## What you have to do
Set down all of the data exactly. Pictures stay out of the copy.
- - - - -
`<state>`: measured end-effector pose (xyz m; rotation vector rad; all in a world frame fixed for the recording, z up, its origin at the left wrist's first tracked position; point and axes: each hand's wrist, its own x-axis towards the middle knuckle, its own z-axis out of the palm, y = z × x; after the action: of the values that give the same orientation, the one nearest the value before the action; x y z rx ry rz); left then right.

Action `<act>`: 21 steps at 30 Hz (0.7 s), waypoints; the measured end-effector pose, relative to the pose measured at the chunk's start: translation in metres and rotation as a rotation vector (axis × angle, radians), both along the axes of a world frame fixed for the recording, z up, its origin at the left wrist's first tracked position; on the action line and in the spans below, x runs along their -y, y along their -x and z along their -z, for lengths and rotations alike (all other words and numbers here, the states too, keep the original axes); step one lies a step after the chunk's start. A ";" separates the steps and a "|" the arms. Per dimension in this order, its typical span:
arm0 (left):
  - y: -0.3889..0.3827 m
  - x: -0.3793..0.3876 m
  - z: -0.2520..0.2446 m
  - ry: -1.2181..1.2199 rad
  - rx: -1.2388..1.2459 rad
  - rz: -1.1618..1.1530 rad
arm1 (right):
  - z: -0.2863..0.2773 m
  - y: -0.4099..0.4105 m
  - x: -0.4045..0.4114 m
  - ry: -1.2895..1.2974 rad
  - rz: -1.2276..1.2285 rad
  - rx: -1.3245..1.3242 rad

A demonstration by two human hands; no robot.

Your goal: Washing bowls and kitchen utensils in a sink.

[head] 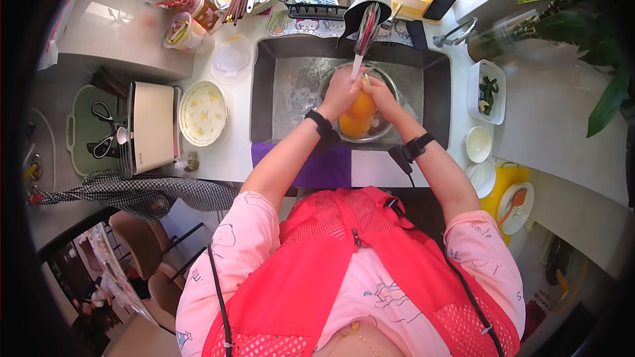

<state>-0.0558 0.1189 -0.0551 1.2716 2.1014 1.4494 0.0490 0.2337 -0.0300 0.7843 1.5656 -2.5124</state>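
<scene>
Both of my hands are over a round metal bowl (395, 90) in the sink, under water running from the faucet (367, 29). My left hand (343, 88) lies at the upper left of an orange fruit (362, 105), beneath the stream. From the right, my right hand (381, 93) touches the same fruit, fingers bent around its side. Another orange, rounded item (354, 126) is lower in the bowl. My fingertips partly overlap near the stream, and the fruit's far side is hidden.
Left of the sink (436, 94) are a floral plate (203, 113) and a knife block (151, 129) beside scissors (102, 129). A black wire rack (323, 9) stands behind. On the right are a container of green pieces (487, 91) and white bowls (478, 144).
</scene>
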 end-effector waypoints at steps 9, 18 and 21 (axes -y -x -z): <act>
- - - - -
## Response
`<state>`: measured end-effector pose (xyz m; rotation vector rad; all in a world frame fixed for the recording, z up, its origin at the left wrist's first tracked position; point and axes: each hand's wrist, its own x-axis towards the middle knuckle, its own z-axis out of the palm, y = z × x; after the action: of the values that give the same orientation, the one nearest the value before the action; x y z rx ry rz); left then right.

Action `<act>`: 21 steps at 30 Hz (0.7 s), waypoints; the measured end-effector pose, relative to the pose measured at the chunk's start: translation in metres and rotation as a rotation vector (axis × angle, radians), both along the axes of a world frame fixed for the recording, z up, its origin at the left wrist's first tracked position; on the action line and in the spans below, x runs along their -y, y along their -x and z along their -z, for lengths and rotations alike (all other words and numbers here, the states too, keep the original axes); step one lies a step after the chunk's start. A ";" separates the steps and a "|" the arms. Per dimension in this order, its typical span:
arm0 (left):
  - y: -0.3889..0.3827 m
  - x: -0.3793..0.3876 m
  - z: -0.2520..0.2446 m
  - ry: -1.2181..1.2199 rad
  - rx: -1.2388..1.2459 rad
  - rz: -1.1618..1.1530 rad
arm1 (right):
  - z: -0.2863..0.2773 m
  - y: -0.4099..0.4105 m
  - x: -0.4045..0.4114 m
  - ry: -1.2895..1.2974 rad
  - rz: -1.2276..1.2285 rad
  - rx: -1.3245..1.3242 rad

A demonstration by two human hands; no robot.

Your goal: Washing bowls and kitchen utensils in a sink.

[head] 

<state>-0.0558 0.1189 -0.0551 1.2716 2.1014 1.4494 0.0490 0.2337 -0.0300 0.7843 1.5656 -2.5124</state>
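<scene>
Both of my hands are over a round metal bowl (395, 90) in the sink, under water running from the faucet (367, 29). My left hand (343, 88) lies at the upper left of an orange fruit (362, 105), beneath the stream. From the right, my right hand (381, 93) touches the same fruit, fingers bent around its side. Another orange, rounded item (354, 126) is lower in the bowl. My fingertips partly overlap near the stream, and the fruit's far side is hidden.
Left of the sink (436, 94) are a floral plate (203, 113) and a knife block (151, 129) beside scissors (102, 129). A black wire rack (323, 9) stands behind. On the right are a container of green pieces (487, 91) and white bowls (478, 144).
</scene>
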 end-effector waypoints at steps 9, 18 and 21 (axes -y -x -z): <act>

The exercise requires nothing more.